Tomorrow I should get more when people start connecting in the morning.

@IceNinjaman
Collaborator

Hmm well 28 isn't that much and would not explain that amount of packets. You should see if every server lag generated by connecting does result in logfile entries. If not it is probably the wrong function.

@art567
art567 commented Oct 27, 2016

Here is our debug stats:

Hitcount exceeded 80 in SV_SendClientGameState for client 9 Count 166
---------- Begin Backtrace ----------
10: /opt/games/cod4(SV_SendClientGameState+0xb4) [0x208ba56]
9: /opt/games/cod4(SV_ExecuteClientMessage+0x120) [0x208bff3]
8: /opt/games/cod4(NET_UDPPacketEvent+0x77) [0x2050f05]
7: /opt/games/cod4(NET_Event+0x7f) [0x20a75ee]
6: /opt/games/cod4(NET_Sleep+0x1e5) [0x20a7875]
5: /opt/games/cod4(SV_Frame+0x2e6) [0x209af87]
4: /opt/games/cod4(Com_Frame+0x80) [0x202855c]
3: /opt/games/cod4(Sys_Main+0x90) [0x20a29e8]
2: /opt/games/cod4(main+0x187) [0x20aa5de]
1: /lib/i386-linux-gnu/libc.so.6(__libc_start_main+0xf3) [0xf743daf3]
0: /opt/games/cod4() [0x202406e]
-------- Backtrace Completed --------

There is highest value we reached yesterday

@IceNinjaman
Collaborator

Well still not really explaining the 100k packets/s
In this case it appears there was indeed an incoming packet.

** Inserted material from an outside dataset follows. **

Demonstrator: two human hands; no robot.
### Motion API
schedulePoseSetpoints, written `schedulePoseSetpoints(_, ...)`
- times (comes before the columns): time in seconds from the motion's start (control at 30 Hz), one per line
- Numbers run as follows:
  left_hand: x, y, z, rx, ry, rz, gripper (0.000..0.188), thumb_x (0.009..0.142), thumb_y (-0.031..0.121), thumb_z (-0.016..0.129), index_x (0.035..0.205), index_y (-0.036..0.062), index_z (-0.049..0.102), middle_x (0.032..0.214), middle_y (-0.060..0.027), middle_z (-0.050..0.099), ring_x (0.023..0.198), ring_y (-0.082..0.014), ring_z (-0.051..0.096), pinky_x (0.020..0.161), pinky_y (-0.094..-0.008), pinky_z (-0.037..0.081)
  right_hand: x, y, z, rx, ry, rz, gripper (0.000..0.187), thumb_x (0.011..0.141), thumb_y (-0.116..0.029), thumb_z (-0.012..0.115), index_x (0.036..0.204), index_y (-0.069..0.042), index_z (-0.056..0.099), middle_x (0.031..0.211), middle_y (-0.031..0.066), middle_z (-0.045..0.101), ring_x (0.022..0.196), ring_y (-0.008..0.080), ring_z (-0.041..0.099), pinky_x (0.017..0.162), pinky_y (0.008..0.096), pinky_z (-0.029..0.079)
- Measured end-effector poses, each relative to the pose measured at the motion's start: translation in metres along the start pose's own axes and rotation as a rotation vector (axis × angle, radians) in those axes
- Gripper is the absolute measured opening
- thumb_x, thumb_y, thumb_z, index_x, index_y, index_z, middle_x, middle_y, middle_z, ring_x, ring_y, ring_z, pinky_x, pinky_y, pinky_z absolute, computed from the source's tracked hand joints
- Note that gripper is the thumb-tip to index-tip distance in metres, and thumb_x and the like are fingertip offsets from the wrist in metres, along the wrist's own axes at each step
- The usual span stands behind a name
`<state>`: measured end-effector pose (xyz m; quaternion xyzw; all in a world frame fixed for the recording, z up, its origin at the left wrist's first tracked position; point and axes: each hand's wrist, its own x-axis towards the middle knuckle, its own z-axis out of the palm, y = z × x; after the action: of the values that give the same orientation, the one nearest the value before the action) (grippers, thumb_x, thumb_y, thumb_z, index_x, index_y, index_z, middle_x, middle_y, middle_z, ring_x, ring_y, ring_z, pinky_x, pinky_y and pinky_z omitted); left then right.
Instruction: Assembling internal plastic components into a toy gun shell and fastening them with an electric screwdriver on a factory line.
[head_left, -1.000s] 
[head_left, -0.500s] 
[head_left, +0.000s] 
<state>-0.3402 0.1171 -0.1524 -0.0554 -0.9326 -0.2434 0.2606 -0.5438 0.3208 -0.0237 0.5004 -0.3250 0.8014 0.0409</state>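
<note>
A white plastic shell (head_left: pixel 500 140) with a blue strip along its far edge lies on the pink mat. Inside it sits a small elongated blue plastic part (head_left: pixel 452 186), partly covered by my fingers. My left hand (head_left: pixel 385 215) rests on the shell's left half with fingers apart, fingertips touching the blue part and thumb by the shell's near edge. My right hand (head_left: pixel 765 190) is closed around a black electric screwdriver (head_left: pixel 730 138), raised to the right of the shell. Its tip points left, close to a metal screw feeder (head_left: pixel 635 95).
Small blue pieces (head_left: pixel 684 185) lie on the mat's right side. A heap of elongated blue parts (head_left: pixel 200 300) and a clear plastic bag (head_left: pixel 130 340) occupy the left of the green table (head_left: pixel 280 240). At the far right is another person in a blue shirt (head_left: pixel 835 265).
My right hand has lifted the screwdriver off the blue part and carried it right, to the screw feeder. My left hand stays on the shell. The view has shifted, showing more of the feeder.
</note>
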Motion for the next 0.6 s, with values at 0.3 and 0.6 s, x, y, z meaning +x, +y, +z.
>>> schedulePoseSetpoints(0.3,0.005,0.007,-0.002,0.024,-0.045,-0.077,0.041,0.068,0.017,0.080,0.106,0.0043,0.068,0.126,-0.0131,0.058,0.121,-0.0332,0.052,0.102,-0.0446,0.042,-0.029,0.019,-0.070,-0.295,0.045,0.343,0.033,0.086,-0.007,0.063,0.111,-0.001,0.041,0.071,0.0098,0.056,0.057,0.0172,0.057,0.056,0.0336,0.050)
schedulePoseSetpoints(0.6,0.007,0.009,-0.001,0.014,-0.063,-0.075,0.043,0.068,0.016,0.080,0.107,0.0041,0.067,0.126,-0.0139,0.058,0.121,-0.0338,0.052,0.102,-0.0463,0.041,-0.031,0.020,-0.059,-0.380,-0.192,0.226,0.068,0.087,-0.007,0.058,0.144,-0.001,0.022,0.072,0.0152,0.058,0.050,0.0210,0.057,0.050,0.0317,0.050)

Did this log entry indeed generated on same time as the lag? Anyway I will make an update.

@IceNinjaman
Collaborator

I have added a new commit. Please use this new version. Please enable the define in qshared.h on line 37.
Delete old logfile. Then upload the full log file please once there are enough information logged.

@omair2084
omair2084 commented Oct 30, 2016 edited

Attached is the log for the past 8-10 hours. Updated the log file.

debug_qconsole.zip

@IceNinjaman
Collaborator

Okay please check with the latest changes again. I need the new logfile.

@omair2084

Great. Thanks, I will do that.
I have currently moved the hosting to AWS. It seems to provide better performance.
Can you tell me if the Packets Per Second for a 40 player server, at peak times goes to 100,000 pps (IN) and 40,000 (Out)? This is what I see on the Cloud Dashboard, I am just wondering if this is normal.

@IceNinjaman
Collaborator
IceNinjaman commented Nov 2, 2016 edited

IN: 40players * 333FPS = 13320pps
OUT: 40players * 20ticks = 800pps

That is what I would expect in averange

If you provide stuff like WWW-Download idk it.

@florczakraf
Contributor

I believe there's something wrong with your calculations (or my way of getting pps). Here's screenshot of my stats (over 120 players across the servers):

@art567
art567 commented Nov 2, 2016

This is our packetrate peaks, as you could see it is a hundreds times higher than usual
Almost the same event was stored in pcap file i've included above in this thread.

img

(Values/metrics are listed on graphs)

There is a logs archive from debug build 1545:
logs_2016-11-03.zip

@IceNinjaman
Collaborator

Well run the new code again please. You have to uncomment debug in q_shared.h

@omair2084

Since moving to the new server on AWS I don't see any Hitch warnings on the server. I am assuming there will be no debug log produced.

@slhosting
slhosting commented Nov 12, 2016 edited

Hi,
I have a same problem with cod4x 1.8 linux server file.
I use version "CoD4 X 1.8 linux-i386 build 1060 Sep 1 2016", and sometimes when new player connect, the server send a lot of packages (~100K PPS) to new connection. Unfortunately when the client get these huge packets, lots of people freezing from internet... (so they client site router/modem are crashing from huge pps). I have checked what was the package lengths what the server sent. These were the lengths in tcpdump capture: (89,70,73). I tried to filter with iptables, and i could eliminated these huge packets, and now the clients router/modem freezing are stopped. But this is not a 100% solution, because when the iptables dropping these bad packets the CPU usage is grow to very high and the game server start to lagging until the iptables drop working.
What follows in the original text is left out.